## Available data

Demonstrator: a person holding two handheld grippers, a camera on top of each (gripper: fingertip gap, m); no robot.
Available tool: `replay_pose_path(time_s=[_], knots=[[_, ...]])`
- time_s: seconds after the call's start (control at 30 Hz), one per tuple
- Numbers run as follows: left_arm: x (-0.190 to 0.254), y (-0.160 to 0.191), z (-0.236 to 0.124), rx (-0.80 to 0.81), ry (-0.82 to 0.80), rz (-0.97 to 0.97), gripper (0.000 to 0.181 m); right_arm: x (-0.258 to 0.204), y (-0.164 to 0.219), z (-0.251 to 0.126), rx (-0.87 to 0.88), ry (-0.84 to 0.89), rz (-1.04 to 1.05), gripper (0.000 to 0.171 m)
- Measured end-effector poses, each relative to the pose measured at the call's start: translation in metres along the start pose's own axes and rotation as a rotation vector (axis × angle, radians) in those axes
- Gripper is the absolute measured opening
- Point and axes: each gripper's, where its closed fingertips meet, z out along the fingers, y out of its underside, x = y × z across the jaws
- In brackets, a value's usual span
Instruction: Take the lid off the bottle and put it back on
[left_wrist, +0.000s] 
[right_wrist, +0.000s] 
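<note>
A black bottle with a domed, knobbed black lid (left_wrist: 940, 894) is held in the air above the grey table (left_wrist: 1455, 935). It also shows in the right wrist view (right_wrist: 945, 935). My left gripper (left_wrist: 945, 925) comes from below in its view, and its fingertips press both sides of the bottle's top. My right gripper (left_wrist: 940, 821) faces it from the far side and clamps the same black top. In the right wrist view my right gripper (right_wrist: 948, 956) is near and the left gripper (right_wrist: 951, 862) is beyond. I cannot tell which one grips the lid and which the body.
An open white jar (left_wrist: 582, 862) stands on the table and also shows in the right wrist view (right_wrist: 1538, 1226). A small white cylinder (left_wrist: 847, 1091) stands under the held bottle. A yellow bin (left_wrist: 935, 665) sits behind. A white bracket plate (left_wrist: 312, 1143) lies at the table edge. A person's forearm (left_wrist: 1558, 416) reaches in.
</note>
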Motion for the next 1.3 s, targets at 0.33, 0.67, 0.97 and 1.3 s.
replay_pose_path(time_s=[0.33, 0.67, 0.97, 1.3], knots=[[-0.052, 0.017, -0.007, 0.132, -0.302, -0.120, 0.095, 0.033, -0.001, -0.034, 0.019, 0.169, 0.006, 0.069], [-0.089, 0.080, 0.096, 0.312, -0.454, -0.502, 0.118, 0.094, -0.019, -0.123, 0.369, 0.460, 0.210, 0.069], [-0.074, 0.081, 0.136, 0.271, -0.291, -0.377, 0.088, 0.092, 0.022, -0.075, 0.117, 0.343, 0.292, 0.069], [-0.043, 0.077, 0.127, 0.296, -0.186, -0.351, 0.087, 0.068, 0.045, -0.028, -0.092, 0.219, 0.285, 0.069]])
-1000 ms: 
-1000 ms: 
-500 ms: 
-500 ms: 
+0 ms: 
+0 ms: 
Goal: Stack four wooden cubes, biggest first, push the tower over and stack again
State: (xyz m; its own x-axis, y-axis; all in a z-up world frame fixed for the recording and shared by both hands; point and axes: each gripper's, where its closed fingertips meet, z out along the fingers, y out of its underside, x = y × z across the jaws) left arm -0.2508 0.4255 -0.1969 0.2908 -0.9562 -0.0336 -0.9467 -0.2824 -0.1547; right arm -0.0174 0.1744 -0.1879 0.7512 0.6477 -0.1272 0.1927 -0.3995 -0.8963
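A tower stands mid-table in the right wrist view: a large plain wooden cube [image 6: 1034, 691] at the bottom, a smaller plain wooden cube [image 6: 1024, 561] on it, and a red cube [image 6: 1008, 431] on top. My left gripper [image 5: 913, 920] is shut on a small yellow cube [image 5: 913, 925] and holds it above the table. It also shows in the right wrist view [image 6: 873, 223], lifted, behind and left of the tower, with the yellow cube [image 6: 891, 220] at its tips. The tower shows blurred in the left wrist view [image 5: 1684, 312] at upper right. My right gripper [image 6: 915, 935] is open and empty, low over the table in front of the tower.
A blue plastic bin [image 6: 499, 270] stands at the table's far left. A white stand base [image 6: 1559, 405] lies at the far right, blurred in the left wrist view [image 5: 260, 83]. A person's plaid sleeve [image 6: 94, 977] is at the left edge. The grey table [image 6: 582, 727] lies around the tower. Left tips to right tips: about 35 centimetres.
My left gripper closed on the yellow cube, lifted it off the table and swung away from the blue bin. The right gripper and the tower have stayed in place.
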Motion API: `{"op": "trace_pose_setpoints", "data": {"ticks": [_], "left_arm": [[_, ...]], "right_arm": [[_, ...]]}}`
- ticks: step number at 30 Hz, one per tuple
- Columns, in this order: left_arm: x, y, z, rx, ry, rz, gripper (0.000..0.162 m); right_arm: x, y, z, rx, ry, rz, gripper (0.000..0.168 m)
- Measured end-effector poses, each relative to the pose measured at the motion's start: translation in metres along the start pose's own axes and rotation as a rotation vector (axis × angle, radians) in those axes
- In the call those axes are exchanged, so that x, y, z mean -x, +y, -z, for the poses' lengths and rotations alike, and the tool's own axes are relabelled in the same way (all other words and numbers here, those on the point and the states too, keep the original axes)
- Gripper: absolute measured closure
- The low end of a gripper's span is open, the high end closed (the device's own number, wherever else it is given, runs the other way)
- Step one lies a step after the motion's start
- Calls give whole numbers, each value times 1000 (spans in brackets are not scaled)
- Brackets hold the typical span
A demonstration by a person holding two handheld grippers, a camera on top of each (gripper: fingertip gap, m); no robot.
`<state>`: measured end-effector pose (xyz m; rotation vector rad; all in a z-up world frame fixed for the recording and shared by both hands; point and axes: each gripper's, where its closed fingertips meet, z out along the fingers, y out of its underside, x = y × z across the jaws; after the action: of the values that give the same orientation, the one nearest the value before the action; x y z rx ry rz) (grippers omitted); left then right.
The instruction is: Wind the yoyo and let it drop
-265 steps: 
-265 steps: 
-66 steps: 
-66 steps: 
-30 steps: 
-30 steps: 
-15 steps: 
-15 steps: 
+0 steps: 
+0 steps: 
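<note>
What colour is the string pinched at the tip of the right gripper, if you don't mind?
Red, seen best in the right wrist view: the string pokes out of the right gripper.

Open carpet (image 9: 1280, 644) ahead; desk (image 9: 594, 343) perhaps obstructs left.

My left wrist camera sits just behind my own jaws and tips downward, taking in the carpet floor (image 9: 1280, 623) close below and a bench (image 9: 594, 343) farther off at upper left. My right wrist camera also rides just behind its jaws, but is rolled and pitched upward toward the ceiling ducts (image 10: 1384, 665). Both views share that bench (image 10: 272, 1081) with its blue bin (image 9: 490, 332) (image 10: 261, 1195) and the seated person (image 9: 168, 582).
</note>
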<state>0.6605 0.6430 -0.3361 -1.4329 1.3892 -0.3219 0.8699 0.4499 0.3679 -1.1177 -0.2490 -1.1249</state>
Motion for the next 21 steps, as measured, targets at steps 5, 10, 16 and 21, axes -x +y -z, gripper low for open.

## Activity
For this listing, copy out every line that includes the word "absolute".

## Reply to the task
- Gripper is the absolute measured opening
- Gripper: absolute measured closure

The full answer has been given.